Berito.id – Badan Meteorologi, Klimatologi, dan Geofisika BMKG memprediksi hujan masih mengguyur sejumlah wilayah Indonesia pada Juni 2026. Namun, intensitas hujan mulai menurun karena musim kemarau semakin meluas.
BMKG mencatat pada Dasarian III Juni 2026, wilayah yang memasuki musim kemarau terus bertambah. Pada periode 19–25 Juni 2026, curah hujan secara umum berada pada kategori di bawah normal. Wilayah yang terdampak kondisi ini meliputi Kalimantan, Sulawesi, Maluku, Maluku Utara, hingga Papua.
Pengaruh ENSO Mulai Melemahkan Pembentukan Hujan
BMKG menjelaskan kondisi ini berkaitan dengan perkembangan fenomena iklim global El Niño–Southern Oscillation (ENSO). Indikator iklim menunjukkan kecenderungan fase hangat moderat di Samudra Pasifik tropis. Nilai Niño 3.4 tercatat +0,92, sedangkan Southern Oscillation Index (SOI) berada di -23,1.
Kondisi tersebut menekan peluang pembentukan awan hujan di beberapa wilayah Indonesia.
Hujan Masih Bisa Terbentuk di Wilayah Tertentu
Meski tren menurun, BMKG menegaskan potensi hujan tetap ada. Aktivitas atmosfer regional dan faktor lokal masih mendukung pertumbuhan awan hujan. Dalam sepekan, BMKG memprediksi terbentuknya pola siklonik di Samudra Pasifik utara Papua Barat dan Samudra Hindia barat Sumatra. Kondisi ini memicu pertemuan angin dan perlambatan massa udara.
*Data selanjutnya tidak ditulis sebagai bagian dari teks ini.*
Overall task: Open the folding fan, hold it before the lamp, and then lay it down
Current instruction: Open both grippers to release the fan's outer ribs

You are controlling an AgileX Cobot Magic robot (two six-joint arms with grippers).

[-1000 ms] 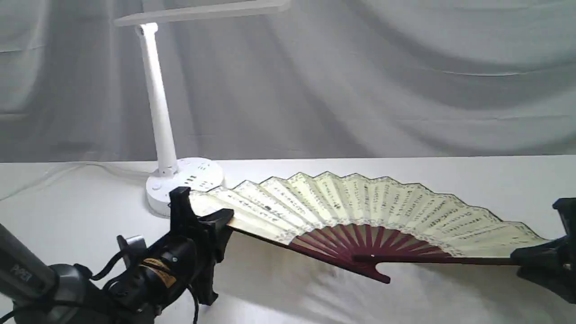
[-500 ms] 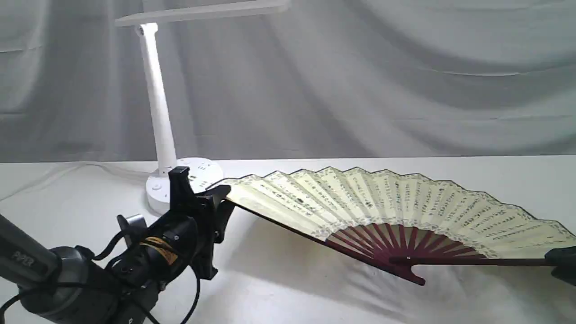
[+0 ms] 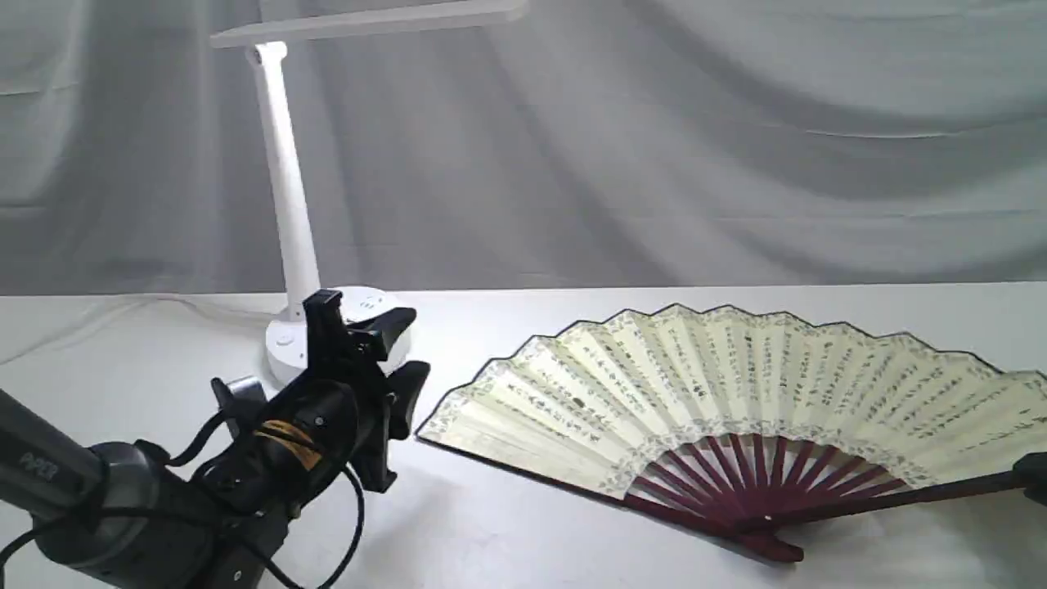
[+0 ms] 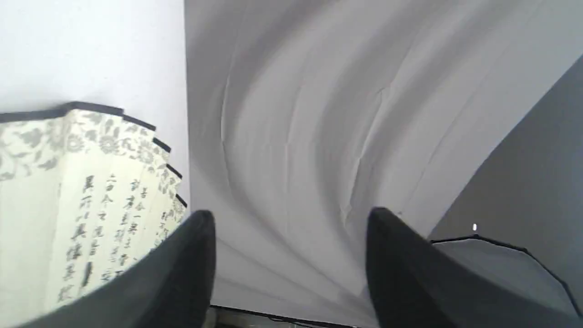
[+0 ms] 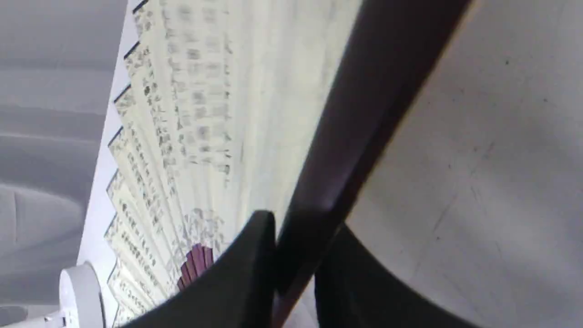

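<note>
The folding fan (image 3: 736, 384) is spread wide, its cream leaf with black calligraphy lying low on the white table and its maroon ribs toward the front. My left gripper (image 3: 368, 343) stands open just left of the fan's left edge and apart from it, in front of the lamp's base. The left wrist view shows both of its fingers (image 4: 196, 269) parted, with nothing between them and the fan (image 4: 68, 191) off to one side. My right gripper (image 5: 296, 264) is shut on the fan's dark outer rib (image 5: 364, 118); only a sliver of it (image 3: 1034, 476) shows at the exterior view's right edge. The white lamp (image 3: 286, 180) stands at the back left.
A grey draped cloth (image 3: 695, 147) hangs behind the table. The lamp's white cord (image 3: 147, 304) runs leftward from the base along the table. The left arm (image 3: 123, 507) fills the front left corner.
My left gripper has opened and let go of the fan's left edge. The fan has slid to the right and settled lower, drawn along by the right gripper.
</note>
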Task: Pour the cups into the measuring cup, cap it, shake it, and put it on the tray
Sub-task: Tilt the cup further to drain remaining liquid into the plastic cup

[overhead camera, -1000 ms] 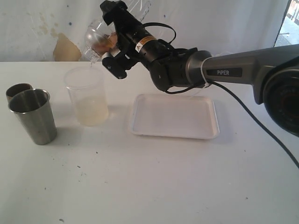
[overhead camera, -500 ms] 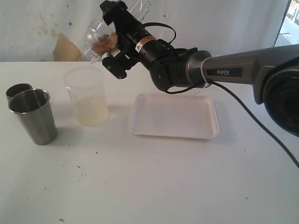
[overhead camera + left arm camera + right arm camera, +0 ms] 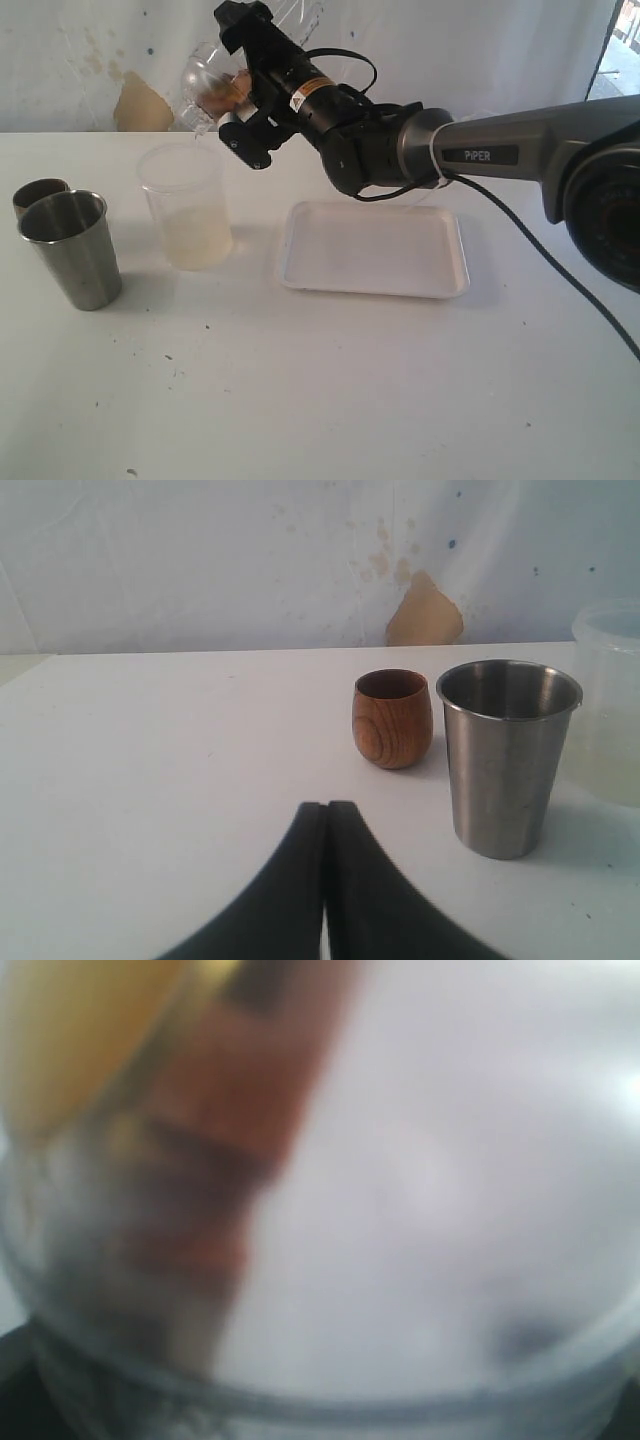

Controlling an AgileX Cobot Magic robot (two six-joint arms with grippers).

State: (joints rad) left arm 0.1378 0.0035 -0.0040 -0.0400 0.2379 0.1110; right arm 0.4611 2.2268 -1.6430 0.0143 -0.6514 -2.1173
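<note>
the right gripper is clamping the clear measuring cup across its body, jaws standing wide around the cylinder. it is holding the cup in the air, steeply tilted, with the lower end hanging just above the rim of the frosted cup. that cup is standing on the table with pale cloudy liquid in its lower part. the marks on the held cup are too faint to make out, and whether anything is running out of it cannot be told. the right wrist view is giving only a blur of clear plastic and orange-brown smear. the left gripper is sitting low over the table with its fingers pressed together, gripping nothing, and is facing the steel cup and the small wooden cup near it. both are standing upright to the left of the frosted cup in the exterior view. the tray is lying flat on the table to the right of the frosted cup, apart from it. against the pictures from a second and half a second ago nothing is changing: the grip, the tilt and the liquid level are looking the same.
</note>
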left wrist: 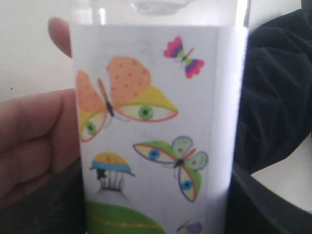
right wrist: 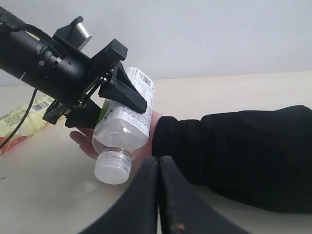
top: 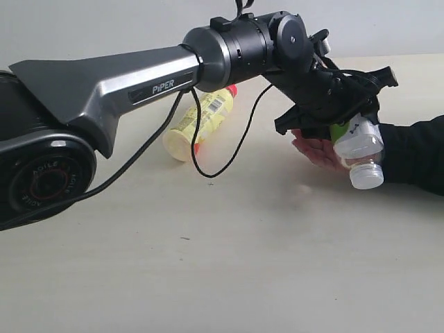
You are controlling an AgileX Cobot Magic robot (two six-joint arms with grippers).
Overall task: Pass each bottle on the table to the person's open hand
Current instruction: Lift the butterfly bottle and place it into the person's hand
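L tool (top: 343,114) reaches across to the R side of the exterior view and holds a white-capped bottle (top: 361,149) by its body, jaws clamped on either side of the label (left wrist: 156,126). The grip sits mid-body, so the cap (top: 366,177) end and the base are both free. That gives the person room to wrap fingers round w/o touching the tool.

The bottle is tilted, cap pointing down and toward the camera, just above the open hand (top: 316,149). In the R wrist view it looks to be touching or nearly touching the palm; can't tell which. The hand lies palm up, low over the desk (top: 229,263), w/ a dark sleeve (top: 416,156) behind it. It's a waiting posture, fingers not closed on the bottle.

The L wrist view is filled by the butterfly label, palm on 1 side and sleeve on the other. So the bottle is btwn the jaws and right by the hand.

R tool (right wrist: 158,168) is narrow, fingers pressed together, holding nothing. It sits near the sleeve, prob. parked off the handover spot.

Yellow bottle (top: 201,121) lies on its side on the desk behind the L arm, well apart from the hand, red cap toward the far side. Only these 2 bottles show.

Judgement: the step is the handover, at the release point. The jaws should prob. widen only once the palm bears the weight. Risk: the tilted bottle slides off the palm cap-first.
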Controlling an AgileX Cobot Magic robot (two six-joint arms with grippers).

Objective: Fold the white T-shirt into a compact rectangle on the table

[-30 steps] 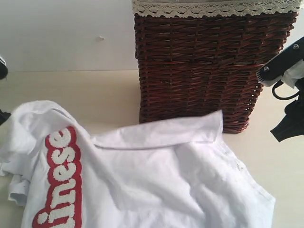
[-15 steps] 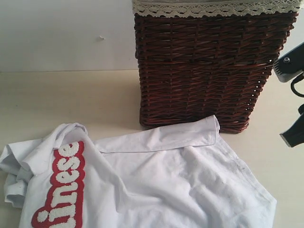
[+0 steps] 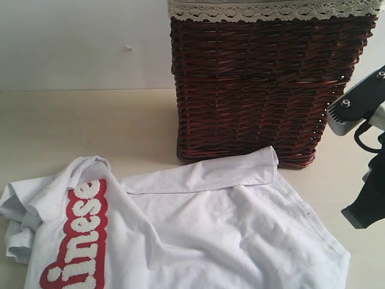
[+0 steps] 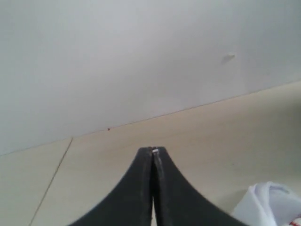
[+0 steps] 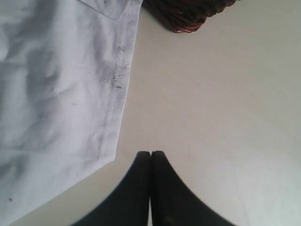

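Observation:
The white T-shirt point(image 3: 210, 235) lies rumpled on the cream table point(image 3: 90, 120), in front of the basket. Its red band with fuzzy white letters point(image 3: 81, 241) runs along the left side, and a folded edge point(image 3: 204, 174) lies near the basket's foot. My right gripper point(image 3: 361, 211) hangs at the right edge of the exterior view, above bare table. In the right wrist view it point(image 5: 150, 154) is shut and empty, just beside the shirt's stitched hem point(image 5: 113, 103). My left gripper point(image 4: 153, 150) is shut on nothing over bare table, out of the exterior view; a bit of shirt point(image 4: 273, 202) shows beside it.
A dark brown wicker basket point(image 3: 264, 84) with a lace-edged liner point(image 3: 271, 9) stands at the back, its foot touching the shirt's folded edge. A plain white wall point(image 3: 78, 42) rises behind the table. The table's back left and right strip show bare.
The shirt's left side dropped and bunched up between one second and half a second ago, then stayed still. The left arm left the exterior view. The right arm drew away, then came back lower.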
Selain itu, atmosfer lokal di beberapa wilayah masih labil dan mendukung pembentukan awan konvektif.
Wilayah yang berpotensi terdampak hujan meliputi:
- Aceh
- Riau
- Sumatra Selatan
- Kalimantan Tengah dan Selatan
- Sulawesi Barat dan Tenggara
- Maluku Utara
- Papua
Potensi Hujan Lebat Masih Mengintai
BMKG juga mencatat beberapa wilayah masih berpotensi mengalami hujan lebat hingga sangat lebat.
Periode 19–21 Juni 2026:
- Sumatra Utara
- Kepulauan Bangka Belitung
Periode 22–25 Juni 2026:
- Papua Pegunungan
Pola Cuaca Terkini: Kemarau Menguat, Hujan Lokal Masih Terjadi
Pada analisis Dasarian I Juni 2026, wilayah kemarau terus meluas. Area terdampak meliputi sebagian Sumatra, Jawa, Bali, Nusa Tenggara, Kalimantan Tengah, Sulawesi Selatan, Maluku, hingga Papua Selatan.
Namun, hujan signifikan masih tercatat di wilayah Indonesia bagian utara dan kawasan ekuator.
Pada 15–18 Juni 2026, curah hujan tinggi terjadi di beberapa daerah:
- Kalimantan Barat: 165 mm/hari
- Sumatra Utara: 113 mm/hari
- Aceh: 96 mm/hari
- Sumatra Barat: 94 mm/hari
- Jambi: 74 mm/hari
- Kepulauan Riau: 62 mm/hari
Aktivitas Atmosfer Jadi Pemicu Hujan Ekstrem Lokal
BMKG menjelaskan hujan lebat dipengaruhi beberapa fenomena atmosfer. Di antaranya gelombang Rossby ekuatorial, gelombang Kelvin, serta sirkulasi siklonik di Samudra Hindia barat Sumatra.
Kombinasi fenomena tersebut membentuk daerah konvergensi dan belokan angin. Kondisi ini memperkuat pertumbuhan awan hujan di sejumlah wilayah Indonesia.
Kesimpulan
Hujan di bulan Juni 2026 masih terjadi di Indonesia, tetapi cenderung melemah seiring dominasi musim kemarau. Meski begitu, cuaca ekstrem lokal tetap perlu diwaspadai karena dinamika atmosfer masih aktif di sejumlah wilayah.